Source de l'image : Justin Kunimune - CC BY-SA 4.0

Par Daniel Warner

La Suède et la Finlande ont rejoint l'OTAN. La Suisse sera-t-elle la prochaine ? L'OTAN ouvrira bientôt un bureau à Genève, ce qui constitue un petit pas dans cette direction. La présence de l'OTAN, aussi modeste soit-elle - selon certaines sources, un seul officier de l'OTAN sera basé à Genève - représente-t-elle un changement historique pour un pays qui est juridiquement neutre depuis 1815 ? Bien que le bureau soit présenté comme une liaison multilatérale avec les organisations internationales - l'OTAN a des bureaux similaires à Vienne et à New York - il soulève des questions sur la neutralité de la Suisse et sur la neutralité en général.

Étonnamment, un récent sondage a montré que 53 % des Suisses étaient favorables à l'adhésion à l'OTAN, un chiffre inattendu dans un pays où la neutralité est inscrite dans la Constitution et où la forte souveraineté de l'État est ancrée dans la culture nationale.

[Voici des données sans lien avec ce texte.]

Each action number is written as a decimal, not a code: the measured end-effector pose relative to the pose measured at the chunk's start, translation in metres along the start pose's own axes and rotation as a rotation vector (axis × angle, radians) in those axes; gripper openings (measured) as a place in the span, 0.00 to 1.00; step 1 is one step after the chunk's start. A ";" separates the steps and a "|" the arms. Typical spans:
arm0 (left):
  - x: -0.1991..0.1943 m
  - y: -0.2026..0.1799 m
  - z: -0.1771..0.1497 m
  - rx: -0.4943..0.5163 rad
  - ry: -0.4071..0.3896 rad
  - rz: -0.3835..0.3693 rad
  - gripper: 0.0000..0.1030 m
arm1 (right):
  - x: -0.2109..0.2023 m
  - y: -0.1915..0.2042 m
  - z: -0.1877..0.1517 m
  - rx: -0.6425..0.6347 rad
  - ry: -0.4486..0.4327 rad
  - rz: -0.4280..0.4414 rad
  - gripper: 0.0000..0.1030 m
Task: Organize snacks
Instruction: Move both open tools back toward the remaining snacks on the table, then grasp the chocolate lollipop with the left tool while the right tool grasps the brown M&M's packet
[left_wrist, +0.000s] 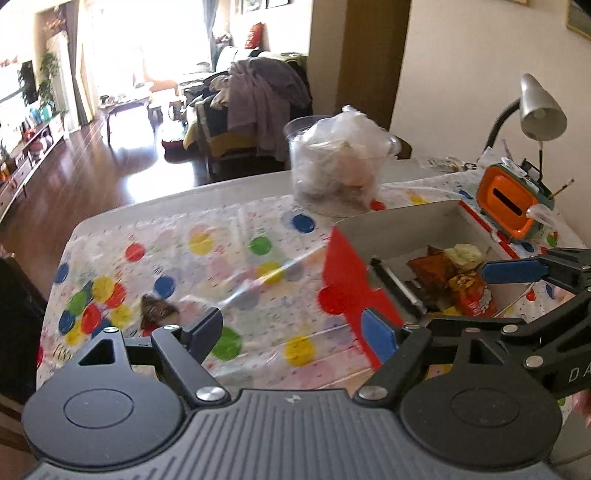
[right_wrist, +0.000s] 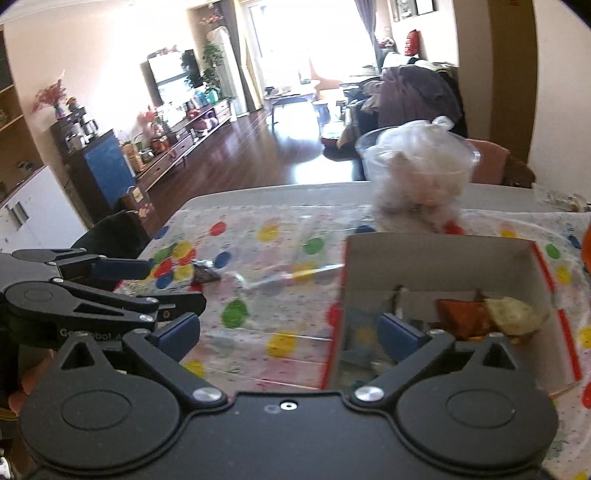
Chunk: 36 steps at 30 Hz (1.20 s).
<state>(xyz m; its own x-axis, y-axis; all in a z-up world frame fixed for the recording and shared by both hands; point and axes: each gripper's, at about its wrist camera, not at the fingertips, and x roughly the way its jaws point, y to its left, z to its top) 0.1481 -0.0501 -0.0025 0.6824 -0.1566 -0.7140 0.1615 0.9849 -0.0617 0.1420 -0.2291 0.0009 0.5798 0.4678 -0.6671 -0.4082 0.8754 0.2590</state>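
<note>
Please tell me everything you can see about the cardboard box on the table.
The cardboard box is open at the top, red outside and plain grey-white inside, and looks like thin card. It stands upright on the dotted tablecloth, in front of a clear plastic tub. Inside lie several snack packets: an orange-brown packet, a pale yellowish one, a red-orange one, and a dark long item that I cannot identify. Neither gripper touches the box.
</note>
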 end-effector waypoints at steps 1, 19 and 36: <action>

Les Suisses sont fiers de leur indépendance. L'Autriche est également un pays neutre sur le plan militaire, mais elle a adhéré aux Nations unies en 1955, soit quarante-sept ans plus tôt que la Suisse. L'Autriche est membre de l'Union européenne, tandis que la Suisse mène depuis 1992 des négociations prolongées sur ses relations avec l'Union européenne. La neutralité et la souveraineté suisses font autant partie du patrimoine national que le Cervin et le Jet d'eau de Genève.

Traditionnellement, la population suisse est plus réticente à rejoindre les institutions internationales que le gouvernement. C'est ce qui rend le dernier sondage si inattendu. D'après ce sondage, les Suisses craignent davantage d'être attaqués par la Russie que d'être victimes de leur neutralité historique.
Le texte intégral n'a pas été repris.